[Seminar] Taming Subgraph Isomorphism for RDF Query Processing
Pohang University of Science and Technology (POSTECH)
호스트: 박근수 교수 (x1828, 880-1828)
RDF data are used to model knowledge in various areas such as life sciences, Semantic Web, bioinformatics, and social graphs. The size of real RDF data reaches billions of triples. This calls for a framework for efficiently processing RDF data. The core function of processing RDF data is subgraph pattern matching. There have been two completely different directions for supporting efficient subgraph pattern matching. One direction is to develop specialized RDF query processing engines exploiting the properties of RDF data for the last decade, while the other direction is to develop efficient subgraph isomorphism algorithms for general, labeled graphs for over 30 years. Although both directions have a similar goal (i.e., finding subgraphs in data graphs for a given query graph), they have been independently researched without clear reason. We argue that a subgraph isomorphism algorithm can be easily modified to handle the graph homomorphism, which is the RDF pattern matching semantics, by just removing the injectivity constraint. In this talk, based on the state-of-the-art subgraph isomorphism algorithm, we propose an in-memory solution, TurboHOM++, which is tamed for the RDF processing, and we compare it with the representative RDF processing engines for several RDF benchmarks in a server machine where billions of triples can be loaded in memory. In order to speed up TurboHOM++, we also provide a simple yet effective transformation and a series of optimization techniques.
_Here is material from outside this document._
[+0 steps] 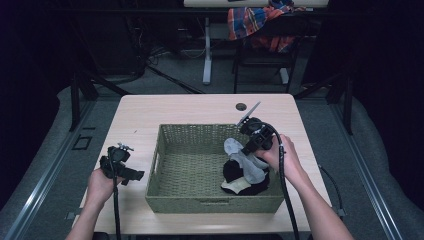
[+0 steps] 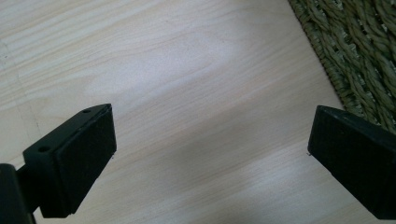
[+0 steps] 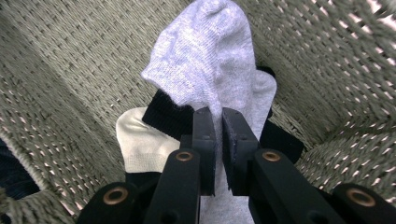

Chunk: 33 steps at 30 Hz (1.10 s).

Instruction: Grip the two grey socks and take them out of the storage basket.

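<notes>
My right gripper (image 3: 218, 140) clamps the light grey knit sock (image 3: 210, 60) above the sock pile at the woven green basket's (image 1: 165, 165) right end, left gripper (image 2: 210, 149) gaping over the tabletop's (image 2: 187, 70) left edge.

1. The basket (image 1: 200, 200) sits in the middle of the desk (image 1: 200, 107), nearer my edge.
2. The socks (image 1: 245, 172) lie piled in the basket's right half.
3. My right claw (image 3: 218, 140) is over that pile, clamped on the top sock (image 3: 210, 60).
4. My left claw (image 1: 120, 165) is left of the basket, over bare desk.
</notes>
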### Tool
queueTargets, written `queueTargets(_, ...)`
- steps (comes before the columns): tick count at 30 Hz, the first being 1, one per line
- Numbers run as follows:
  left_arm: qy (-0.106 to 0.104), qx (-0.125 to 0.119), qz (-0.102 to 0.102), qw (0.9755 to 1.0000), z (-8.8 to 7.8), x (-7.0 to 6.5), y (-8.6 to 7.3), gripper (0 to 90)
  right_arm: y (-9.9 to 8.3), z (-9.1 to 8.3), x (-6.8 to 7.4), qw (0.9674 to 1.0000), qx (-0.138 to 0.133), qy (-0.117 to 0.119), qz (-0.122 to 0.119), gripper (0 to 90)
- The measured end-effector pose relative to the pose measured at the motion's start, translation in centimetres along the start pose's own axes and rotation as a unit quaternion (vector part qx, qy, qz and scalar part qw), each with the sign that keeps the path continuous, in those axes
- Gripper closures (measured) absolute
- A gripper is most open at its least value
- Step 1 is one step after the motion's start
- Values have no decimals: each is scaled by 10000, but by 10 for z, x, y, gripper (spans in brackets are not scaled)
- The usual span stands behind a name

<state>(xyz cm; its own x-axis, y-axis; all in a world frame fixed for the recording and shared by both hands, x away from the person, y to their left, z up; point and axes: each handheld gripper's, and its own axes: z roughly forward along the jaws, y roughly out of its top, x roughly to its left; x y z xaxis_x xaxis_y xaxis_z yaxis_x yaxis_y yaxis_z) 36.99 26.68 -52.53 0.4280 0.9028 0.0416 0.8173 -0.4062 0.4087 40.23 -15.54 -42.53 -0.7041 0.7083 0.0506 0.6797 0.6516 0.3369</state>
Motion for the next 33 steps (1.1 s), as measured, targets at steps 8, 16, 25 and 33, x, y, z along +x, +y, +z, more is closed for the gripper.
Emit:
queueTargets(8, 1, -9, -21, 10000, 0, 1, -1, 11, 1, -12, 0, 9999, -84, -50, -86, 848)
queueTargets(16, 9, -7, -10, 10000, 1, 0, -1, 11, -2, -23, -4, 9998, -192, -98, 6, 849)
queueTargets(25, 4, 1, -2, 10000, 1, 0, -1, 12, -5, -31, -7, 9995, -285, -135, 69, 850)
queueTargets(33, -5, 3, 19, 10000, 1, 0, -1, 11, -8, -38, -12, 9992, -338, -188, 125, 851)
Extensive experiments using several RDF benchmarks show that TurboHOM++ consistently and significantly outperforms the representative RDF engines.
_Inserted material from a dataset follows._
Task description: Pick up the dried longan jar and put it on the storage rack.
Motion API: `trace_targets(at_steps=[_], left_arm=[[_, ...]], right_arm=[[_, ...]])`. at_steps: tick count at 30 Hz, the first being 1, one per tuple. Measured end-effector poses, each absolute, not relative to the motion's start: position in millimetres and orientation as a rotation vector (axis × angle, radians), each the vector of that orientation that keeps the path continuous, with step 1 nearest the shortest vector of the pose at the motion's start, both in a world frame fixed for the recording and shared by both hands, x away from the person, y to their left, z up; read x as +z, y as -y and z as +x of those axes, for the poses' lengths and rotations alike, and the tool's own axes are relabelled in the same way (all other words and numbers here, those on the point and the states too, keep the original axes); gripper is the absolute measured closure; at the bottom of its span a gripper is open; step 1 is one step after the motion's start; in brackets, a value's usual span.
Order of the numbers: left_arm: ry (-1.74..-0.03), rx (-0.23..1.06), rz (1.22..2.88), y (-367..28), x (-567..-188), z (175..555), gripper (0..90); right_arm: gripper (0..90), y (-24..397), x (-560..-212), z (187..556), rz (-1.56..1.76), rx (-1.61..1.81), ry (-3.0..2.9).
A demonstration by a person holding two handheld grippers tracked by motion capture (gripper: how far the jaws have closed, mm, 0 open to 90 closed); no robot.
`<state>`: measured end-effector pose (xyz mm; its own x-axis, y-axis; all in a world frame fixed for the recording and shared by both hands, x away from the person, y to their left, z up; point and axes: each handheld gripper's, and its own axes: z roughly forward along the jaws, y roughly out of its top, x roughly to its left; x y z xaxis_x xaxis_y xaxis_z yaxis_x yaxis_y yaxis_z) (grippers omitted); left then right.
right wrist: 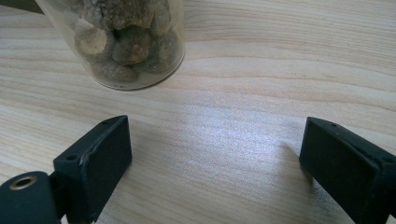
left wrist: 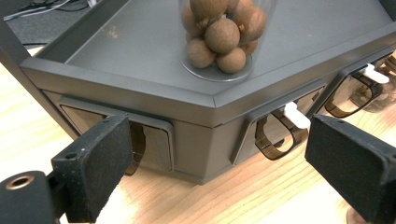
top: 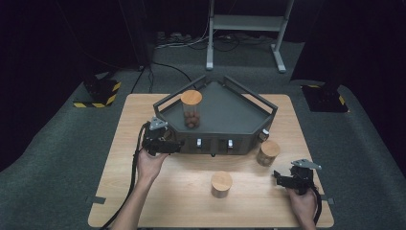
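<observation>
Left gripper (top: 173,145) is sitting with jaws wide and empty, right at the near left corner of the grey tray (top: 225,115); the jar of brown balls (left wrist: 223,35) is standing on the tray just beyond. Right gripper (top: 277,178) is gaping wide too, nothing in it, with a jar (right wrist: 126,42) standing on the surface just past its jaws.

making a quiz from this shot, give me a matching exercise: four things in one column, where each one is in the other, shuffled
Things:
1. jar of round brown balls
2. short jar nearest the person
3. left tool
4. right tool

Places:
A. on the bare wood at the table's right, jaws apart and empty
B. at the grey tray's front left corner
C. standing on the grey tray
D. on the table in front of the tray, between the two hands

Pairs: 1-C, 2-D, 3-B, 4-A
</observation>
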<state>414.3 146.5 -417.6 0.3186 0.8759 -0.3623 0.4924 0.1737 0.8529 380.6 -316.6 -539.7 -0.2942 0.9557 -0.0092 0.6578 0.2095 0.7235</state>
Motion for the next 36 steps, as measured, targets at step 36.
trace_targets(at_steps=[36], left_arm=[[-1.359, 0.413, 1.469, -151.8, -441.6, 400.4, 7.8]], right_arm=[[8.8, 316.7, -539.7, 380.6, 1.492, 0.859, -2.03]])
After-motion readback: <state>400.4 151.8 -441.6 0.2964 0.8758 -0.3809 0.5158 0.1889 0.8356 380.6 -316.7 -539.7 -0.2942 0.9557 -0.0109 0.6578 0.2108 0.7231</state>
Professor Wook-Shin Han is currently a Full Professor in the Department of Creative IT Engineering and the Department of Computer Science and Engineering in POSTECH. Before that, he was an Associate Professor in the Department of Computer Science and Engineering in Kyungpook National University. He obtained his Ph.D. from KAIST in 2001. His primary research efforts have been devoted to developing new techniques in DBMS "engine research." He has developed an object-relational DBMS supporting multiple language bindings. He has also developed the tight coupling technology of DBMS with IR features. At the IBM Almaden Research Center, he has developed progressive query optimization in the parallel DB2 as a postdoc. He also invented the new concept of "parallelizing query optimization" for faster query compilation by exploiting multi-core architecture. Recently, he has developed a framework called iGraph for comparisons of subgraph isomorphism indexing and query processing algorithms. He extensively published at major international journals and conferences, including SIGMOD, VLDB, SIGKDD, ICDE, WWW, IEEE Transactions on Knowledge and Data Engineering (TKDE), and VLDB Journal. He regularly serves as a PC member for VLDB, SIGMOD, and ICDE. He (will) serves/served as an associate editor of several international journals including the VLDB Journal, IEEE TKDE and Information Sciences. He served as an industrial co-chair for ICDE 2015.